ChIP Assay: Cells were crosslinked in 1% formaldehyde and quenched by the addition of 125 mM glycine, scraped, and collected by centrifugation, and then washed twice with cold phosphate-buffered saline. Cells were lysed from 1 plate (10 cm in diameter) with 1 mL sodium dodecyl sulfate lysis buffer containing protease inhibitor cocktail (GRF101; Yamei, Shanghai, China), by resuspension the pellet and pipetting up and down several times in a microcentrifuge tube. Crude chromatin preparations were sonicated on ice to yield DNA fragments of 150-300 bp in length and precleared with salmon sperm DNA-treated protein A/G agarose beads (30 mL, P2080S; Beyotime, Shanghai, China).
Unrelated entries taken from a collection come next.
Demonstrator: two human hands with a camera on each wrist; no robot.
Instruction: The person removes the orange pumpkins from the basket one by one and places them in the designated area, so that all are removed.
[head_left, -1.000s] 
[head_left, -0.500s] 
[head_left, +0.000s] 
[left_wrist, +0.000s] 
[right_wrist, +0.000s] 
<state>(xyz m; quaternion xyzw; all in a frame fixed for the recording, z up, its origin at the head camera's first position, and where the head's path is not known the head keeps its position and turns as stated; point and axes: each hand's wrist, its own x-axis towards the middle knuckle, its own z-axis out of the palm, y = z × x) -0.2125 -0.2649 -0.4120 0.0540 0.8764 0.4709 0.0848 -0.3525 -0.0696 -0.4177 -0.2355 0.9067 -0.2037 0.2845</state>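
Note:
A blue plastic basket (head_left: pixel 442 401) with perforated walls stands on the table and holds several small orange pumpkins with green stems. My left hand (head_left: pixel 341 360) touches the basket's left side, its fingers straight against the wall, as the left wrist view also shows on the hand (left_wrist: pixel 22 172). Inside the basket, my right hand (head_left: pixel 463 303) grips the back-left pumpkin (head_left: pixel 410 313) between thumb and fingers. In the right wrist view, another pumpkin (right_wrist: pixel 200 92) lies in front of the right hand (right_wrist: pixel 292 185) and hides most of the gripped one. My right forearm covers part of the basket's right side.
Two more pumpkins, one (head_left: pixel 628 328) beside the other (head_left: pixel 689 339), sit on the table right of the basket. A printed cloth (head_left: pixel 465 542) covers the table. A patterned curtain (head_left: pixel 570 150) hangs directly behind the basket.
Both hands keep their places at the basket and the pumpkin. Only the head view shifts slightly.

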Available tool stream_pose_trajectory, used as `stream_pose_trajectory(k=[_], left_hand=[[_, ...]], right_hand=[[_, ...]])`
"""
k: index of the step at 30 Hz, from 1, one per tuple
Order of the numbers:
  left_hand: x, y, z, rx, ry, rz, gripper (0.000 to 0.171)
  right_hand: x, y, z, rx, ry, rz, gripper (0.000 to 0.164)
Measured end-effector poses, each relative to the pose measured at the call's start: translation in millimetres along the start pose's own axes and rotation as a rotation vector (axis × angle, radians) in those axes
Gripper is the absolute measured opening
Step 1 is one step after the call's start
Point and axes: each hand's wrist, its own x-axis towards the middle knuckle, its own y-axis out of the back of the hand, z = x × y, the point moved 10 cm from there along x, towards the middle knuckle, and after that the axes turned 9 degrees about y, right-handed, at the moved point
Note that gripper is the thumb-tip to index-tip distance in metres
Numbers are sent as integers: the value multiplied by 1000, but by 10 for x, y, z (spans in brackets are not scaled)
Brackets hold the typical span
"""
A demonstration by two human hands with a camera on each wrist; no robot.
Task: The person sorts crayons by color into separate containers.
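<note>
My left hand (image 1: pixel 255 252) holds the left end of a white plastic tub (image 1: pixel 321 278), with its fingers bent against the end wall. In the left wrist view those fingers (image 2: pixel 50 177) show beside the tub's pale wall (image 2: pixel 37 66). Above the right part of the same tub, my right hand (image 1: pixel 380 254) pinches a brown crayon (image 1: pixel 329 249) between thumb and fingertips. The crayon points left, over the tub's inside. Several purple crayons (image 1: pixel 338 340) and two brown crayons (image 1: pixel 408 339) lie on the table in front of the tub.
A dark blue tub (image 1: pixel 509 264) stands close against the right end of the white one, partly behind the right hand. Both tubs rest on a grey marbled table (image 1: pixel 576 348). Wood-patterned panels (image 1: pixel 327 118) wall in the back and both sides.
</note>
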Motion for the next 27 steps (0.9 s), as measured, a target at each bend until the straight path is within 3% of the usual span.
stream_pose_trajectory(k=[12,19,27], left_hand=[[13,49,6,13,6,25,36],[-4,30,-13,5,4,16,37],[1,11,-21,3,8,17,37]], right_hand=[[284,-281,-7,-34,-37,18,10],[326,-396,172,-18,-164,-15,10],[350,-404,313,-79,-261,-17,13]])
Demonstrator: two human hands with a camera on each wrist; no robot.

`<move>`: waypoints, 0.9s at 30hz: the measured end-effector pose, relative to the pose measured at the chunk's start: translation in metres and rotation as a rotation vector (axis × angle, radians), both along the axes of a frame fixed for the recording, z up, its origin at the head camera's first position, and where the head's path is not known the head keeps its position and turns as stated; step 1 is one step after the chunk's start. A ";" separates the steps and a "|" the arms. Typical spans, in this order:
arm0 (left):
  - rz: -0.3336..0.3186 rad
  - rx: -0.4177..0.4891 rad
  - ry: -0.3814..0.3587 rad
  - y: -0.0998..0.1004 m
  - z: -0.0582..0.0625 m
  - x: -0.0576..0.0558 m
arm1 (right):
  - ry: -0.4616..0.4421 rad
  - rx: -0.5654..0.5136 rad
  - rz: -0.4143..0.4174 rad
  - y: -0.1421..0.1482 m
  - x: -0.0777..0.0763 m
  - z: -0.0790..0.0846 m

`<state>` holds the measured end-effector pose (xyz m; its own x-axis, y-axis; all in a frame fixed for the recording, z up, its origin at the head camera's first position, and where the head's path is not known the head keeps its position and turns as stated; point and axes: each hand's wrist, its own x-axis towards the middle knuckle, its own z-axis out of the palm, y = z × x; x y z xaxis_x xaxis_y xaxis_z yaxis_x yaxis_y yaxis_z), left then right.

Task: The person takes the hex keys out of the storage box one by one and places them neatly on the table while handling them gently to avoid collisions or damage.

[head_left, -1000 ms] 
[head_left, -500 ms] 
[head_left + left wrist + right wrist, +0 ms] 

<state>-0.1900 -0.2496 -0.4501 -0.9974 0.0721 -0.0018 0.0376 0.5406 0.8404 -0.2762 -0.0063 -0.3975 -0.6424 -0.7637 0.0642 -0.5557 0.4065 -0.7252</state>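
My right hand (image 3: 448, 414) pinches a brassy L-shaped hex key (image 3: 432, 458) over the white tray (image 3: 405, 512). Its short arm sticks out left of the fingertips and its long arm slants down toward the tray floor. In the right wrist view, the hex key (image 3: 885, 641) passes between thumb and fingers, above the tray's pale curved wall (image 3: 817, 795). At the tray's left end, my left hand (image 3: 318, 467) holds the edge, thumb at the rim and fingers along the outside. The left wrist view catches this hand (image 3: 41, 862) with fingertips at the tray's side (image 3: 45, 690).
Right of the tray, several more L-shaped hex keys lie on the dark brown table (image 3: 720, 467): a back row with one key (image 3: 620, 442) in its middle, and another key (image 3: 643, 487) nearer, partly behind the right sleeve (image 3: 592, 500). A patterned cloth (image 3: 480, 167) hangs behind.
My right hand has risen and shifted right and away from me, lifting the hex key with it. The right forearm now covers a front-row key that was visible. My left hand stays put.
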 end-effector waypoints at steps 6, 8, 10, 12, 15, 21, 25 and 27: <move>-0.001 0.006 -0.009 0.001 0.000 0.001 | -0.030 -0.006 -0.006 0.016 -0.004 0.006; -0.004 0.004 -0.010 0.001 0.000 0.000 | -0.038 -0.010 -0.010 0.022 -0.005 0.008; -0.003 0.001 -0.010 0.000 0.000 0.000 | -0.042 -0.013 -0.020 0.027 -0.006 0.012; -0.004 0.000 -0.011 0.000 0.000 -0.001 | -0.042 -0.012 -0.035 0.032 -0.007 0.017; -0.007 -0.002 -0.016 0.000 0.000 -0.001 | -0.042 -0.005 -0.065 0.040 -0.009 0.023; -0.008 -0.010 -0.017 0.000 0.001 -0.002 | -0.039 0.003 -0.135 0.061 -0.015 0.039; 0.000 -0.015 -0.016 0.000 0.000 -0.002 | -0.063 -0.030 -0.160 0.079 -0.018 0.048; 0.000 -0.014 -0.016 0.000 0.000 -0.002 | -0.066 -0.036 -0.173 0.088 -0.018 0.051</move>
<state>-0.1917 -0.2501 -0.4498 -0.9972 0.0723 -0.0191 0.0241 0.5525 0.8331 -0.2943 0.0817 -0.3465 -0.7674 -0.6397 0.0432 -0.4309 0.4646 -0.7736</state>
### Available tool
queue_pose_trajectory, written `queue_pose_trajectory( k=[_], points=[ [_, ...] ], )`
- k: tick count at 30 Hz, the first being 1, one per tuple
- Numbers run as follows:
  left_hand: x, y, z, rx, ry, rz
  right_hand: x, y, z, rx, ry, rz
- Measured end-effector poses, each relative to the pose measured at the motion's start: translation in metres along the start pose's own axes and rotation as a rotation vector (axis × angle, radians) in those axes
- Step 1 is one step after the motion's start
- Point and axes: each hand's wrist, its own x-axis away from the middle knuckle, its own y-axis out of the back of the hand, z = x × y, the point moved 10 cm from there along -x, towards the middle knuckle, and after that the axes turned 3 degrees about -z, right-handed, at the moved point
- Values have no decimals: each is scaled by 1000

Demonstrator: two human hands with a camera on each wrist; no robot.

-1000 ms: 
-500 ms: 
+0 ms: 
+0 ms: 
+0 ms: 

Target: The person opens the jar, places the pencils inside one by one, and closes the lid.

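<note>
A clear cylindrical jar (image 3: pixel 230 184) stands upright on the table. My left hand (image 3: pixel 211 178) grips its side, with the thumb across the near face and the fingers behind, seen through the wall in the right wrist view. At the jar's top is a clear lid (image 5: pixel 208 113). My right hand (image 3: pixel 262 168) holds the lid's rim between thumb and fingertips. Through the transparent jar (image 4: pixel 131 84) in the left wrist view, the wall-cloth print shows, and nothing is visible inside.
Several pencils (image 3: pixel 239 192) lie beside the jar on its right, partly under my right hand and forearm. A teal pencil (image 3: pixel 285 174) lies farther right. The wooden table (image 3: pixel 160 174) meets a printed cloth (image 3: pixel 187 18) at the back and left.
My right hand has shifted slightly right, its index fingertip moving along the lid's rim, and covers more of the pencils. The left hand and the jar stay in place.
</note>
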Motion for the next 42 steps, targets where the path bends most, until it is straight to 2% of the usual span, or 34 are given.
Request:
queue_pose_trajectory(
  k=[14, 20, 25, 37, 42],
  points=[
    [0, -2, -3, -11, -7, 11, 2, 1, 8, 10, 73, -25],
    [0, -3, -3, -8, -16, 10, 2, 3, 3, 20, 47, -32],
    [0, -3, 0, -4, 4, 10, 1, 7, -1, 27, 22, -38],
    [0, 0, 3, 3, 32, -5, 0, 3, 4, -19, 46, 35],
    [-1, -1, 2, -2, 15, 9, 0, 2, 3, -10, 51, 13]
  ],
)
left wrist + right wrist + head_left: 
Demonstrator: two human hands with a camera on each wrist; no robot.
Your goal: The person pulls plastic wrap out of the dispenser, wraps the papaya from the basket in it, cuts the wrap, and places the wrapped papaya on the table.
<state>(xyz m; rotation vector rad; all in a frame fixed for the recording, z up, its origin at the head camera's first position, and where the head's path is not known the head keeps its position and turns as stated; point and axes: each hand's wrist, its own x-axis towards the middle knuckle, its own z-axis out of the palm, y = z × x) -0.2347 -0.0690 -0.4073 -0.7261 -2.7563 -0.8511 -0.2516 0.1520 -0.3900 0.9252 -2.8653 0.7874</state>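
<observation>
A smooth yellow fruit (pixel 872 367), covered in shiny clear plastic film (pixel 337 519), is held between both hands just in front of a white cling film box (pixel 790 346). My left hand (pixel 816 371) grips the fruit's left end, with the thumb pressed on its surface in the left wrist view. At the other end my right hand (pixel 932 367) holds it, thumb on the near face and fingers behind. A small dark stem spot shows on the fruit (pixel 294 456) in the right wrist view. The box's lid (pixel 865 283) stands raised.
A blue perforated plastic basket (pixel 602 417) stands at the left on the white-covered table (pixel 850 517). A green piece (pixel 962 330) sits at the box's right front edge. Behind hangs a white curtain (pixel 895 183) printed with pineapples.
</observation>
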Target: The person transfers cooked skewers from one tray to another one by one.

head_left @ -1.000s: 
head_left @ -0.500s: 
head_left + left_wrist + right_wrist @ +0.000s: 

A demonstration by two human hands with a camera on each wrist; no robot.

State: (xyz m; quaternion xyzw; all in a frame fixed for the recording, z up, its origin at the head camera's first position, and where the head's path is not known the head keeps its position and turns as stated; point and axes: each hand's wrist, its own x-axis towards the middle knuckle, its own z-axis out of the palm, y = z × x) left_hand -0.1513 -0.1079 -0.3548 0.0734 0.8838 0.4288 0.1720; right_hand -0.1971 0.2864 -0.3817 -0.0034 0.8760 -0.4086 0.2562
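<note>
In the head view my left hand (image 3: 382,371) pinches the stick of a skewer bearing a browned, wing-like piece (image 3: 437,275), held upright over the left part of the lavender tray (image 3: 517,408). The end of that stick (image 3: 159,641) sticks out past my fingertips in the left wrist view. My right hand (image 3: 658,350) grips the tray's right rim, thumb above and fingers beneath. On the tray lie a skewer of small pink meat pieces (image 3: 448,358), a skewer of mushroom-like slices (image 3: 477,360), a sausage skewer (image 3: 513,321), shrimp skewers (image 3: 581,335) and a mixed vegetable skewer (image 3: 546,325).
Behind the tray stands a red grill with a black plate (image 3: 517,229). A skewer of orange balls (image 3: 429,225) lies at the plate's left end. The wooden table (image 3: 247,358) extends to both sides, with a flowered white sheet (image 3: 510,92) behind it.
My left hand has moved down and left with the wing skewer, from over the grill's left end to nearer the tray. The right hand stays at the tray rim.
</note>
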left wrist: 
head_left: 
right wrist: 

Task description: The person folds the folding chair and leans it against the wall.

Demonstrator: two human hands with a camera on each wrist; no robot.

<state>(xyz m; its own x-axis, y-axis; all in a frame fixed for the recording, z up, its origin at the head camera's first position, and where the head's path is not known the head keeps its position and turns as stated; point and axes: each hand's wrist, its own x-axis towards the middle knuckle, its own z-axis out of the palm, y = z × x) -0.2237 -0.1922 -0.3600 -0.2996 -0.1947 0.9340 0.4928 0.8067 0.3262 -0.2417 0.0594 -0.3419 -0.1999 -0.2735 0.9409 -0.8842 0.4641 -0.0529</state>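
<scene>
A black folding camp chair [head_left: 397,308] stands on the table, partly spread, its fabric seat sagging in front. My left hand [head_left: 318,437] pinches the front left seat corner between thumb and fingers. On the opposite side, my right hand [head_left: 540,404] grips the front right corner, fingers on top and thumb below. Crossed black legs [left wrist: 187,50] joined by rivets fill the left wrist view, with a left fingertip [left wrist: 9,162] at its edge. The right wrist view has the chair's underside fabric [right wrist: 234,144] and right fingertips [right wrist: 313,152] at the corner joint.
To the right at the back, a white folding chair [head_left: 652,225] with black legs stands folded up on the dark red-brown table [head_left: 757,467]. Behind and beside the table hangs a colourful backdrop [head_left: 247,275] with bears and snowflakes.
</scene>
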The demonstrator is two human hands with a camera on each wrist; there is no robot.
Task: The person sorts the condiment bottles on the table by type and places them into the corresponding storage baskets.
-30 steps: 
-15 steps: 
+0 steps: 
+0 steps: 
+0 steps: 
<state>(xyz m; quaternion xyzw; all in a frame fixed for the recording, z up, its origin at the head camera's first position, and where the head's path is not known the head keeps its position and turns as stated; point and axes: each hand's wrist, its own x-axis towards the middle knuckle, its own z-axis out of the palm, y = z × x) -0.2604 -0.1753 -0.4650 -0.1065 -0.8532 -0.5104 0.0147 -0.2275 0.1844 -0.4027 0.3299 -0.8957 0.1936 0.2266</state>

The mixture of precleared chromatin preparations and 2 mg of primary antibody p65 (ab16502; Abcam, USA) were incubated overnight at 4 ℃. A negative control was included with normal IgG. Protein A/G agarose beads were added to capture the immunoprecipitated chromatin complexes. Finally, DNA fragments were released from the immunoprecipitated complexes by reverse cross-linking at 65 C for 1 hour, and quantitative real-time PCR was used to quantify the fragments of target gene promoters with specific primers (Table S4) using purified immunoprecipitated DNA as the template at 0 h.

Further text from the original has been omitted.